The simulations in the present study revealed that arbitrary selection of samples with nearly equal variances, specifically ratios of standard deviations as small as 1.1, 1.2, or 1.3, did not improve the robustness of the Student *t* test or its non-parametric counterpart, the Wilcoxon–Mann–Whitney test, when population variances were unequal. On the contrary, selection of homogeneous samples often made the situation worse. When normal distributions had equal variances, the Type I error rates and power of the Student *t* test performed on selected or unselected samples were almost indistinguishable. However, for non-normal distributions, Type I error rates typically fell considerably below the nominal significance level, and power functions were anomalous. In the case of the *t* test on ranks, the Type I error rates for unselected samples were maintained, as is well known. However, for selected samples, that desirable property of non-parametric methods was no longer evident, and the Type I error rates declined below the significance level. Often there was extreme bias and power declined as the difference between means increased.

When population variances were heterogeneous, the Type I errors and power of tests on unselected samples exhibited the usual inflation or depression that occurs with unequal sample sizes. However, both *t* and *t*_{R} performed on selected samples resulted in an even greater degree of inflation or depression. As a general rule, selection of samples to ensure homogeneity appears to move the probabilities of Type I and Type II errors still further in the direction that the selection process is intended to counteract.

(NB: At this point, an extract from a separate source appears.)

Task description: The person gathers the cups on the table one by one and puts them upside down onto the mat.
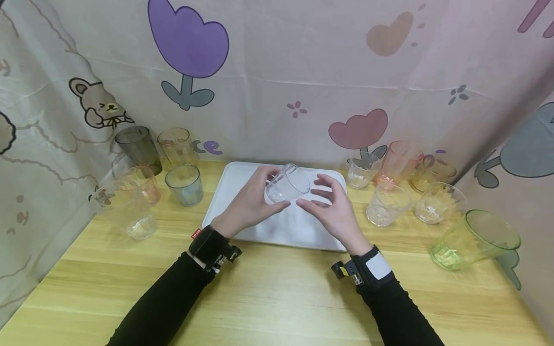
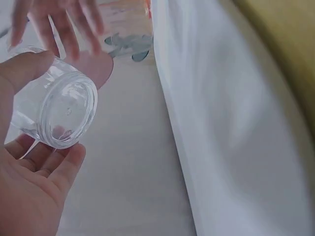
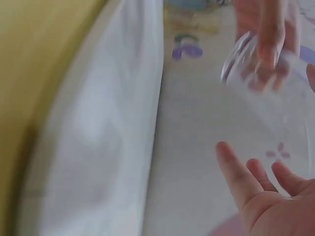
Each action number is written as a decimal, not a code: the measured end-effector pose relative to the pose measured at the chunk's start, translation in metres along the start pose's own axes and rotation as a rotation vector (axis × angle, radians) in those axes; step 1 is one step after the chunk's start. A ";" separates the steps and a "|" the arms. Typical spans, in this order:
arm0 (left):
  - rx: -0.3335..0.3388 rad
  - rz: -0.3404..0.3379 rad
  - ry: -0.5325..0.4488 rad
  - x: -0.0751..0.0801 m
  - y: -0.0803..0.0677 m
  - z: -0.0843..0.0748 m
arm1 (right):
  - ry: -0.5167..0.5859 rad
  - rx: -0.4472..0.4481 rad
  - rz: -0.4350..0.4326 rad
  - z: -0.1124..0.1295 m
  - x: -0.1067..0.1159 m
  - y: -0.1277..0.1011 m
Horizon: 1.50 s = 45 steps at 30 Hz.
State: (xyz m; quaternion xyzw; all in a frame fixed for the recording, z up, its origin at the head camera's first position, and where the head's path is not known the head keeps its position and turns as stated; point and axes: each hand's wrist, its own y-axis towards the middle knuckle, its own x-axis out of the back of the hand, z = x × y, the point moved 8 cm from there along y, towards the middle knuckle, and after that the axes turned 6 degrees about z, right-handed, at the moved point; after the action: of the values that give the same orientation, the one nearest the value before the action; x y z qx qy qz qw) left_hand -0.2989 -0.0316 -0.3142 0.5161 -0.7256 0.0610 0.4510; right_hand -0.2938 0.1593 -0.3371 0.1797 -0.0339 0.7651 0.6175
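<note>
Above the white tray, my left hand grips the clear tumbler tilted, long axis slanting, mouth up-right, base toward me. My right hand hovers beside it, fingers relaxed, not touching.

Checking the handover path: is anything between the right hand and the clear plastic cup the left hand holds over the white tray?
Nothing visible. The left hand holds the clear plastic cup tilted above the white rectangular tray; the right hand is open beside it, only air between them.
</note>
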 end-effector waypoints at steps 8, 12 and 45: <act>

In the case of normal distributions, there is no correlation between the presence of unequal variances in a pair of samples and the outcome of a hypothesis test based on those samples. In the case of non-normal distributions there are some correlations, but not in a direction that would be useful in practical research. It may be necessary to accept the fact that further modifications or adjustments to the *t* test and Wilcoxon–Mann–Whitney test cannot produce a method that will protect Type I errors and power under variance heterogeneity. On the other hand, it is possible that newer methods, not necessarily based on selection of samples or ranking, can better handle the two sample location problem when variances are unequal. Bootstrap methods, use of trimmed means, and other techniques that have been explored in recent years (Wilcox, 2003, 2005) may prove to be more useful in practical research.